這兩天的行程就像旅行社里面套了模版的流水賬,但顯然只有我自己這么覺得,第一次來的陳修齊圍著那條紅格子的羊毛圍巾留下了無數張標準游客照,直到送他去車站的時候他還顯得依依不舍。
他是下午的火車,明明和他當時在倫敦送我離開的時候場景相似,我這時才后知后覺開始悟出現在和幾個月前我的心境出現了何種不同。
這其中的變數就是陸知昀,我的情緒無可避免的依附于他,我說灰姑娘的水晶鞋看起來再合腳也像是別人借給她的,我整日的惴惴不安便來源與此。
陳修齊或許看出來了,又或許沒有,他笑到有些夸張的程度,似乎是覺得我講出來的話過于荒謬,先是反駁我想多了,過會就說讓我要不去多看點霸總小說增加一點配得感……總之開心點,馬上過年了。
但走之前他還是丟了聒噪和比我更加莫名其妙的幻想,和我靜靜地站了許久。準確來說是我先不知道該和他說什么話來告別,開啟了這段沉默,于是他也陪著我干站著,各種膚色的人從我們兩個周圍穿梭過,風吹來一陣陣熏人香水的味道。
香水太香就變了味,我控制不住地打了個噴嚏,然后陳修齊大夢初醒一般地告訴我好像要趕不上車了。
“別忘了畢業旅行得和我們一起,”他留下這句就飛快地跑了,我抽回思緒,講真的這樣的事情發生在他身上我可一點也不意外,現在身邊沒人聽懂中文我也沒敢大聲喊,只能匆匆留下一句再見。
這聲“再見”說得我情緒恍惚,就一直魂不守舍地持續到了回家。陸知昀起床之后也許興致不錯,點了一桌外賣等我,兢兢業業地當著在家里等我寵幸的禍國妃,好像是在慶祝他眼中礙眼的陳修齊終于走了,往后又是他獨占我的日子。

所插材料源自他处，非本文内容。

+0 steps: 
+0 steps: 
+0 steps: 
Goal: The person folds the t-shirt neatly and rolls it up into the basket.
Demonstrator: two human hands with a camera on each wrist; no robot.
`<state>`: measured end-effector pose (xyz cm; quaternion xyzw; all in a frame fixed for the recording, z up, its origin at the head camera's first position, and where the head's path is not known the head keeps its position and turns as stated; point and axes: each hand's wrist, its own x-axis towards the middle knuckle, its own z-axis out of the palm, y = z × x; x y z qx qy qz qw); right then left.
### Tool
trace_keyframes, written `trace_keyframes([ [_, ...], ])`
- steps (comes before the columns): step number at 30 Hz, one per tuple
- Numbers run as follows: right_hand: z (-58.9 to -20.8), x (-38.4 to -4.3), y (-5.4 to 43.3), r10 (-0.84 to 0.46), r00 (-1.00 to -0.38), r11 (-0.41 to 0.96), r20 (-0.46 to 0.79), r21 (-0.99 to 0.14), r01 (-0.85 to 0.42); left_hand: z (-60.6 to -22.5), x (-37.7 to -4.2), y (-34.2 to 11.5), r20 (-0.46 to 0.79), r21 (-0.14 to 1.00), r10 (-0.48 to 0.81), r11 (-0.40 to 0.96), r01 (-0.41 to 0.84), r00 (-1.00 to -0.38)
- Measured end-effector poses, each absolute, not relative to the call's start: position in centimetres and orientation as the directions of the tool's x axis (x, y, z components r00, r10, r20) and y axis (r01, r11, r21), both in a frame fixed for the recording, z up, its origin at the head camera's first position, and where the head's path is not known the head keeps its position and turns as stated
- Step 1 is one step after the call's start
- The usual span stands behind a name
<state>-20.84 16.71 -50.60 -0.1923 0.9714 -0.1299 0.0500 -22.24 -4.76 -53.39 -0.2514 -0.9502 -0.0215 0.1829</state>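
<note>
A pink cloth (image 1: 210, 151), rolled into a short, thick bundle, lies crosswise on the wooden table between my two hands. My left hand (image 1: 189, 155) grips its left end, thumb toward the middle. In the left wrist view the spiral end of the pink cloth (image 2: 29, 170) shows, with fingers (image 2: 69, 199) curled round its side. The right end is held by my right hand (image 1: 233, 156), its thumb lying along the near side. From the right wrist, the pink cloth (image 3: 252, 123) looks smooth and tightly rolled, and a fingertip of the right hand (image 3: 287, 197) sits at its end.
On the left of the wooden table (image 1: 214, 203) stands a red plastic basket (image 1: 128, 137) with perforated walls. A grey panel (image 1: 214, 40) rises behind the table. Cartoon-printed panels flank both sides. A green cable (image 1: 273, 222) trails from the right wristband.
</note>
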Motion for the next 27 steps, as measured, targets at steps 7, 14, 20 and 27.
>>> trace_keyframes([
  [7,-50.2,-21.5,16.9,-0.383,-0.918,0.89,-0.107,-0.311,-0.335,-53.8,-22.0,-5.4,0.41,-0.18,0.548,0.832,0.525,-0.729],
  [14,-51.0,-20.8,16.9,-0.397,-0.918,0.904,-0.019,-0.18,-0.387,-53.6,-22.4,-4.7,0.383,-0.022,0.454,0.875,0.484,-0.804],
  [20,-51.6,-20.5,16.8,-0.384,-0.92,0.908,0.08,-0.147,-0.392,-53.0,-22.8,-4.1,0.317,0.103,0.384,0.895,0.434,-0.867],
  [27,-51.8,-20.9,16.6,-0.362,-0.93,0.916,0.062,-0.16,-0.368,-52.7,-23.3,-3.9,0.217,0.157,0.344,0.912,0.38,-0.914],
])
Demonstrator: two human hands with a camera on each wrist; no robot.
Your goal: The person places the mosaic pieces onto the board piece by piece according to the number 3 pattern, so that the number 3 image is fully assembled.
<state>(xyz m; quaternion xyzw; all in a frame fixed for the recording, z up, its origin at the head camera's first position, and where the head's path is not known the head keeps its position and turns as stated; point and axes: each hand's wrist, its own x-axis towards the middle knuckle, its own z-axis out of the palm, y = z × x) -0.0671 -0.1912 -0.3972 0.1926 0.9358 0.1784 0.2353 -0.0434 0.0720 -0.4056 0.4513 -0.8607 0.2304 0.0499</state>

“點這么多?不過了嗎。”我剛說完這話,陸知昀就瞥了我一眼。
或許是真的日子到了,一個兩個都開始想著過年,他也說:“快過年了,不得吃點好的。”
當然好,慶祝一下吃點好的,不開心了也吃點好的,加上我現在吃不花自己錢的飯已經比之前坦然了不少。
“裴南,你看起來不太高興……”我想陸知昀大抵在吃飯的時候就看出來了,但是他非憋到了看我把外賣垃圾全部收拾干凈。
我轉身把自己這兩天丟在他房間的衣服全部收起來,抱在手里準備拿回去,但陸知昀堅持不懈地在我旁邊盯著我,好像我就一定得給出一個回答,我才不疾不徐地說了個:“才沒有。”
他拋出幾個反問,是陳修齊回去了所以我不高興?還是因為他提到馬上過年了想到家人都不在身邊才不高興?
實話實說的話這兩個理由都不是,但此刻拿來當掩飾的話哪個當做理由都不錯。
我立馬從善如流地對著陸知昀點頭,承認自己只是該死的想家了還不敢承認。
手上的衣服陸知昀搶走,他很不健康地想要拉我躺回床上:“等到過年,我給你發紅包。”
我的情緒時常就是來得快去得也快,陸知昀把我從思緒里撈出來,又往我心里種下一顆種子。